» **WORK REQUEST**
All that is needed is a count of the lines in this data that contain the word "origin".

» **GIVEN RECORDS**
- - - - - - -
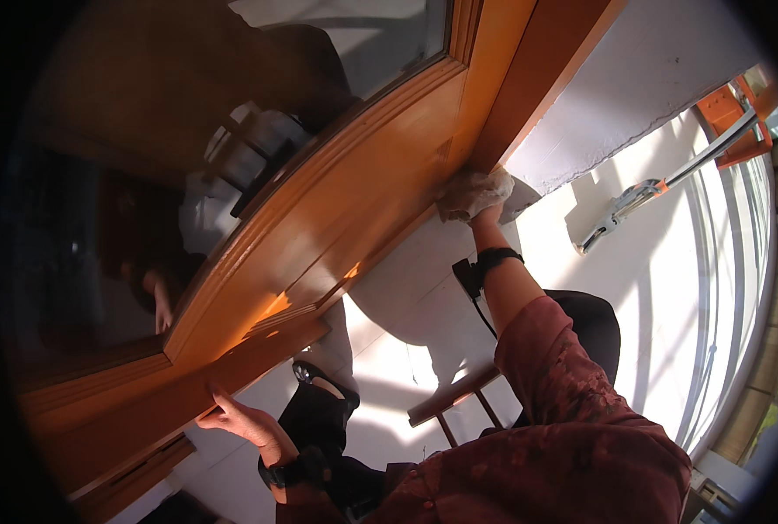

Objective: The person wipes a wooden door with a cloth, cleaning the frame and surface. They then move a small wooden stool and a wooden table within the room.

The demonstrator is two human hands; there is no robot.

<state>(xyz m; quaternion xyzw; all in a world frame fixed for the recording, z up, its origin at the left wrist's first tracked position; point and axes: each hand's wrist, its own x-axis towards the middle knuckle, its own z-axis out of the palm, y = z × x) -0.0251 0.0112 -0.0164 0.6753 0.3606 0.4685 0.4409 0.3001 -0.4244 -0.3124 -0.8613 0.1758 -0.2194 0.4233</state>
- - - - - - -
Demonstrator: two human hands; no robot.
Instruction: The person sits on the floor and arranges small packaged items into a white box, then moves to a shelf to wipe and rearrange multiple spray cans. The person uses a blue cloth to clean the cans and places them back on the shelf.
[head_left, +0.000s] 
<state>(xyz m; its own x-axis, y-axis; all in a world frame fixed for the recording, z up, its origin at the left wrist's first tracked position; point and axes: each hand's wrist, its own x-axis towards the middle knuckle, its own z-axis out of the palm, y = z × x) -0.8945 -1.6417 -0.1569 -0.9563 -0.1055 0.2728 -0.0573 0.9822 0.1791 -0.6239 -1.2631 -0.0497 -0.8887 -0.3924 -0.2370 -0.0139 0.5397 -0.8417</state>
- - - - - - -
» **RESULT**
2